In the example of FIGS. 2 and 3A-3B, each laser remelted section 28, 28A of the thermal spray coating 26 forms a diffusion bond 34 with the inner surface substrate 19. Each diffusion bond may have a depth t on the order of about 100 μm, by way of example. The laser remelted sections 28 may be formed, for example, using a laser beam resulting in the diffusion bond 34 having atom sharing on both sides between the thermal spray coating 26 and the inner surface substrate 19 of the cylinder bore 14. Laser remelting may result in minimal dilution, cracking, and heat affected zones at the bond area 34 between the thermal spray coating 26 and the inner surface substrate 19. The laser remelted sections 28 (or 28A) may add strength to the cylinder bore 14, for example, by causing an increased high temperature creep strength that resists deformation, increased tensile and yield strengths, increased stiffness due to higher modulus of elasticity, and less thermal expansion of the inner surface substrate 19 to control the cylinder bore 14 size and shape during operation.
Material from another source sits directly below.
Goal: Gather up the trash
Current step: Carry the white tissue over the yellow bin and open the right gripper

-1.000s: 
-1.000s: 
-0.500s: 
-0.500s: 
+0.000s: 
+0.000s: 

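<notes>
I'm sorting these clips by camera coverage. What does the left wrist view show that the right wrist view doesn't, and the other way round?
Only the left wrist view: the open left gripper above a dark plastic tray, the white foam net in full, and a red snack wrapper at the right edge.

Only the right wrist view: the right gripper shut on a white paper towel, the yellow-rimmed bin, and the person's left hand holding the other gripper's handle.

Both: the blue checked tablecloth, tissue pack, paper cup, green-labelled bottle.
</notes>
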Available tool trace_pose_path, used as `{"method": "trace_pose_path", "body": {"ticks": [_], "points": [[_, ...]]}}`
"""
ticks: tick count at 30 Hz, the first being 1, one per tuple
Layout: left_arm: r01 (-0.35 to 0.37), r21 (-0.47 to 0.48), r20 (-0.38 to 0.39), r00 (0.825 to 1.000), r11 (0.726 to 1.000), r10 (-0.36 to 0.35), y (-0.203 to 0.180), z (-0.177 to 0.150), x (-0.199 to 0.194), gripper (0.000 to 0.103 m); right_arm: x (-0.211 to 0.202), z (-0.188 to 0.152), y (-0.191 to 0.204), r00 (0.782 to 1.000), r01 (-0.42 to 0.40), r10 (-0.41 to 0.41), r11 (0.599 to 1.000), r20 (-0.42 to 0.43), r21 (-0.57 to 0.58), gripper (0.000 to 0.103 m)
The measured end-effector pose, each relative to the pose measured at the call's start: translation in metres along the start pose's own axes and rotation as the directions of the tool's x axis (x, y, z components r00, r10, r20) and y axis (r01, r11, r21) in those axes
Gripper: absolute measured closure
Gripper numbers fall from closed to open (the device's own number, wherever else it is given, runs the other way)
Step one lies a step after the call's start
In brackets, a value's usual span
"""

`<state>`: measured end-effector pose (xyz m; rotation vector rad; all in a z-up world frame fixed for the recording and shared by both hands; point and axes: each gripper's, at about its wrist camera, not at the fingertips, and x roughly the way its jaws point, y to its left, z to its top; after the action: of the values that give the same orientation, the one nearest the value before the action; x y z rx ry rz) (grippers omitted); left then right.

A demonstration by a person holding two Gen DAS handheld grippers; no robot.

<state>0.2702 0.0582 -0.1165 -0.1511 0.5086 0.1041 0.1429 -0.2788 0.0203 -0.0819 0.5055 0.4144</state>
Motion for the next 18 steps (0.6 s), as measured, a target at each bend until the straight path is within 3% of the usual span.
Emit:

The engine block 10, including the inner surface substrates 19 of the cylinder bores 14, may be formed of an aluminum alloy substantially comprised of aluminum, by way of example. The thermal spray coating 26 may be formed of a steel or steel alloy that is substantially comprised of steel, by way of example.
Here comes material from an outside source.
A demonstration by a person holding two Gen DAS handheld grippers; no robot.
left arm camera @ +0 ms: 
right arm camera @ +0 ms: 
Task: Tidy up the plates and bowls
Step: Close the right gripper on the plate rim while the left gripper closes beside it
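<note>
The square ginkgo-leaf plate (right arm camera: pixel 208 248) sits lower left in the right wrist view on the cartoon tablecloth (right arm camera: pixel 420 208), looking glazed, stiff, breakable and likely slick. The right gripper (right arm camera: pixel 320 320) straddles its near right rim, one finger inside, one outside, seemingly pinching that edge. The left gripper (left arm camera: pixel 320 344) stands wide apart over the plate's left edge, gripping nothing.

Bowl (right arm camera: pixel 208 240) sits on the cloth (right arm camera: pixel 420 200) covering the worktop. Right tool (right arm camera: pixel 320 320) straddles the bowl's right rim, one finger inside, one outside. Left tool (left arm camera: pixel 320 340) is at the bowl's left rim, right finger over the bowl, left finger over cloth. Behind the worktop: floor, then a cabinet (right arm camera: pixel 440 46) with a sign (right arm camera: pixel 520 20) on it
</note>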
Referring now to FIG. 4, each cylinder 12 has a piston 36 disposed therein that is configured to move within the cylinder 12 by virtue of the engine crankshaft (not shown). One engine combustion cycle of one cylinder 12 may include four strokes: an intake stroke, a compression stroke, an expansion stroke, and an exhaust stroke. During the intake stroke, the piston 36 is lowered to a bottom most position, and air and fuel may be provided to the cylinder 12. The bottom most position may be referred to as a bottom dead center (BDC) position, where the piston 36 is closest to the open end 38 of the cylinder 12. During the compression stroke, the crankshaft drives the piston 36 toward a top most position, thereby compressing the air/fuel mixture within the cylinder 12. The top most position may be referred to as a top dead center (TDC) position. During an engine combustion cycle, the piston 36 travels between BDC and TDC a length d along the inner surface substrate 19 of the cylinder bore 14 to define a piston travel path. Oil may lubricate the piston 36 along the piston travel path and past the oil pockets 30 formed by the laser remelted sections 28, as explained above. The substantial entirety of the piston travel path on each inner surface substrate 19 is covered by the thermal spray coating 26.
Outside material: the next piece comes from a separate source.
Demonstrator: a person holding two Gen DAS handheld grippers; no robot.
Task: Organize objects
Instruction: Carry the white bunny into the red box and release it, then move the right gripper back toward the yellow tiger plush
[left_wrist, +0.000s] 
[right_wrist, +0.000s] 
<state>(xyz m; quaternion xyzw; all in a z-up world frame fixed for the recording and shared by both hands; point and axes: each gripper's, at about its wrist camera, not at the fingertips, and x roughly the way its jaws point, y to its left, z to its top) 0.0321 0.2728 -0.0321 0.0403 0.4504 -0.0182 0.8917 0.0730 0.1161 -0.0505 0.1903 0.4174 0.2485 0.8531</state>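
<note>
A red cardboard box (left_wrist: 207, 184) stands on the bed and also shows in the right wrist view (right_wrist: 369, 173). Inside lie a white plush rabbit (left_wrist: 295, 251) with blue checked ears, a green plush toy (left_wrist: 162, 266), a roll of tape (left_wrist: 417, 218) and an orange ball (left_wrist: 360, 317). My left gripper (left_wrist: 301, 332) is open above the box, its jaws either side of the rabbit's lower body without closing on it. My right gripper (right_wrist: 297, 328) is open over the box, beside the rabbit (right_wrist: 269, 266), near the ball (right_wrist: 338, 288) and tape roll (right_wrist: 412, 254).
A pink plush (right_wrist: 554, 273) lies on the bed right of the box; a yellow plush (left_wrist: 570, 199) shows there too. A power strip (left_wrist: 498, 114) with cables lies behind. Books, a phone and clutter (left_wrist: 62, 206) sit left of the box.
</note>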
Referring now to FIG. 5, another variation of the laser remelted sections is illustrated, and these laser remelted sections are generally designated at 128. The rest of the features, including the piston bore 14, the inner wall substrate 19, and the thermal spray coating 26 may be the same as already described above with respect to FIGS. 1-4. FIG. 5 is a cross-section of the cylinder 12, similar to that of FIG. 2.
A small heat affected zone (HAZ) 140 may surround each of the laser remelted sections 128. (The laser remelted sections 28 described above may also have small heat affected zones (HAZ), not shown). In this variation, though the laser remelted sections 128 themselves do not contact the inner surface substrate 19, the heat affected zones (HAZ) 140 may contact the inner surface substrate 19 to form bonds 142, such as atomic bonds, between the heat affected zones (HAZ) 140 and the inner surface substrate 19. Thus, the heat affected zones (HAZ) 140 anchor the thermal spray coating 26 to the inner surface substrate 19 of the cylinder bore 14 by forming the bonds 142 with the inner surface substrate 19.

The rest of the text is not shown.